§ Task prompt: The reply should repeat all of the data word for word, with no pictures.

::: Data excerpt :::

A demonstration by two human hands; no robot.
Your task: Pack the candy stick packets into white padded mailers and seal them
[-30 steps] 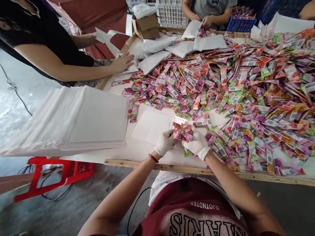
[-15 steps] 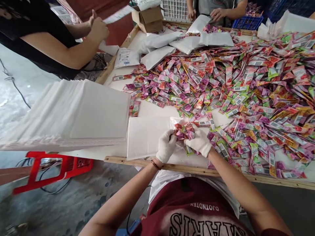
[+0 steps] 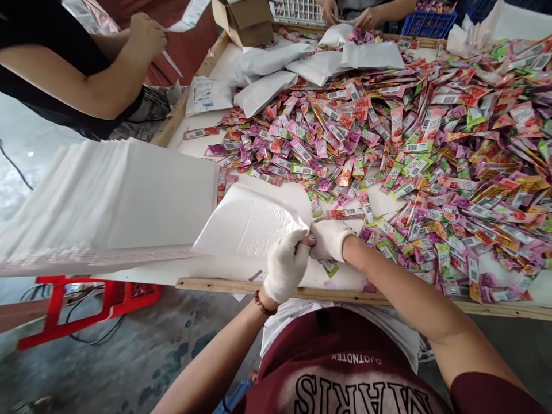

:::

§ Result of the exercise:
A demonstration by two human hands; no robot.
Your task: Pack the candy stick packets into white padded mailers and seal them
[-30 steps] 
[-15 steps] 
[+0 steps] 

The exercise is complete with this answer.